## Implementation for Tokenization

Tokenization is the process of dividing a text into smaller units known as tokens. Tokens are typically words or sub-words in the context of natural language processing. Tokenization is a critical step in many NLP tasks, including text processing, language modelling, and machine translation. The process involves splitting a string, or text into a list of tokens. One can think of tokens as parts like a word is a token in a sentence, and a sentence is a token in a paragraph.

In [2]:
# Sentence Tokenization using sent_tokenize

from nltk.tokenize import sent_tokenize
 
text = "Hello everyone. Welcome to Natural Language Processing. You are studying NLP article."
sent_tokenize(text)

['Hello everyone.',
 'Welcome to Natural Language Processing.',
 'You are studying NLP article.']

In [3]:
# Sentence Tokenization using PunktSentenceTokenizer
# The Punkt tokenizer is a data-driven sentence tokenizer that comes with NLTK. It is trained on large corpus of text to identify sentence boundaries.

import nltk.data

# Loading PunktSentenceTokenizer using English pickle file
tokenizer = nltk.data.load('tokenizers/punkt/PY3/english.pickle')
tokenizer.tokenize(text)

['Hello everyone.',
 'Welcome to Natural Language Processing.',
 'You are studying NLP article.']

In [4]:
# Word Tokenization using work_tokenize

from nltk.tokenize import word_tokenize

text = "Hello everyone.
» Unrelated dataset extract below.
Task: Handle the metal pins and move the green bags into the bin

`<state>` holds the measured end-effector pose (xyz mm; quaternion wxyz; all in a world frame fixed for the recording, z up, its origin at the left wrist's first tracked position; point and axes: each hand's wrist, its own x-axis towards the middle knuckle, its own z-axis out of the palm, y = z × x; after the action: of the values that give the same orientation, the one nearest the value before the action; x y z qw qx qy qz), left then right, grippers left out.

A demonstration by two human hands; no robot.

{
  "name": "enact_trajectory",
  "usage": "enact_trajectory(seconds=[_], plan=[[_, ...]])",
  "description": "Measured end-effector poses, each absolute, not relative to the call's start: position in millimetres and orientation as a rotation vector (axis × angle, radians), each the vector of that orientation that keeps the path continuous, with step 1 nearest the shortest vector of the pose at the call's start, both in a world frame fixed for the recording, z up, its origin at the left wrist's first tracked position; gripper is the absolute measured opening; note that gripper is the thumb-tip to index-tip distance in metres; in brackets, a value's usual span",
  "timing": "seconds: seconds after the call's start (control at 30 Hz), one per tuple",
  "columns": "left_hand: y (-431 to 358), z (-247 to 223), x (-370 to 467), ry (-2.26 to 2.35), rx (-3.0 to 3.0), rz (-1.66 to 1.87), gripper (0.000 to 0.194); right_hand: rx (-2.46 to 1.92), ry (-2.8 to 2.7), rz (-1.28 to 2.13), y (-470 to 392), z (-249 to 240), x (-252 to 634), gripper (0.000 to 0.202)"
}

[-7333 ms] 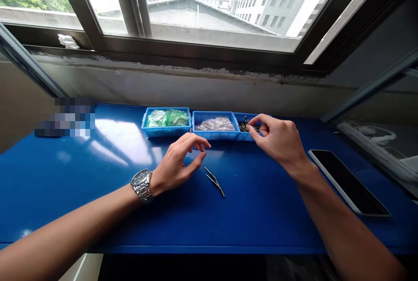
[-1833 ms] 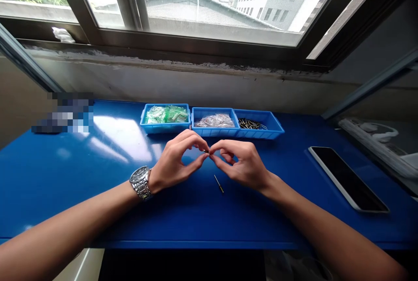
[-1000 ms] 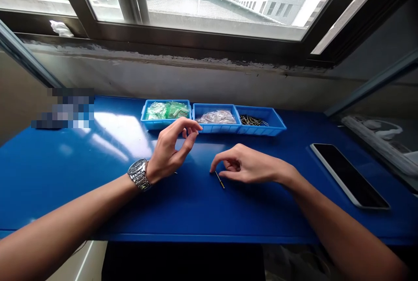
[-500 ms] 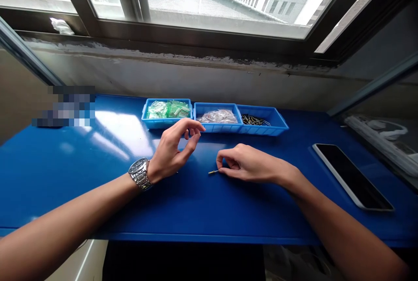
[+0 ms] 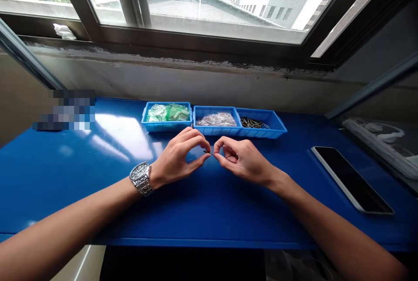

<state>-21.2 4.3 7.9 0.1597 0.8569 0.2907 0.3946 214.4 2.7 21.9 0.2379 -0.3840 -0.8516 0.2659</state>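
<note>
A thin metal pin (image 5: 211,154) spans the small gap between my two hands, just above the blue tabletop. Thumb and fingertips of my left hand (image 5: 178,152) pinch one end of it; a silver watch is on that wrist. The other end sits in the pinch of my right hand (image 5: 243,159), whose remaining fingers are curled in. Most of the pin is hidden by fingertips. Beyond the hands, a blue bin (image 5: 277,131) holds many similar dark and brass-coloured pins (image 5: 253,123).
Left of that bin stand a blue bin with clear plastic packets (image 5: 217,119) and another with green-marked packets (image 5: 178,112). A phone (image 5: 352,180) lies on the blue table (image 5: 196,215) at right. Window and wall are behind.
My right hand has lifted the pin up and slightly left. My left hand has moved right and down, closing its loose fingers onto the pin's end.
</note>
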Motion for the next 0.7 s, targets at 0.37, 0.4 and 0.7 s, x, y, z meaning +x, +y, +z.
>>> enact_trajectory(seconds=[0.37, 0.4, 0.7], plan=[[4, 9, -21, 0.829, 2.396, 1.167, 0.005, -1.020, -2.342, 0.611, 1, 19, 213, 0.007], [4, 9, -21, 0.830, 2.389, 1.173, 0.005, -1.006, -2.334, 0.579, 1, 19, 213, 0.005], [4, 8, -21, 0.777, 2.382, 1.135, 0.004, -0.792, -2.202, 0.270, -9, 20, 203, 0.004]])
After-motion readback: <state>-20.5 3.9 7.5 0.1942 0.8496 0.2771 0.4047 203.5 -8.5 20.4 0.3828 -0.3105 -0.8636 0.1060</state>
Welcome to Natural Language Processing (NLP)."
word_tokenize(text)

['Hello',
 'everyone',
 '.',
 'Welcome',
 'to',
 'Natural',
 'Language',
 'Processing',
 '(',
 'NLP',
 ')',
 '.']

In [5]:
# Word Tokenization Using TreebankWordTokenizer 

from nltk.tokenize import TreebankWordTokenizer

tokenizer = TreebankWordTokenizer()
tokenizer.tokenize(text)


['Hello',
 'everyone.',
 'Welcome',
 'to',
 'Natural',
 'Language',
 'Processing',
 '(',
 'NLP',
 ')',
 '.']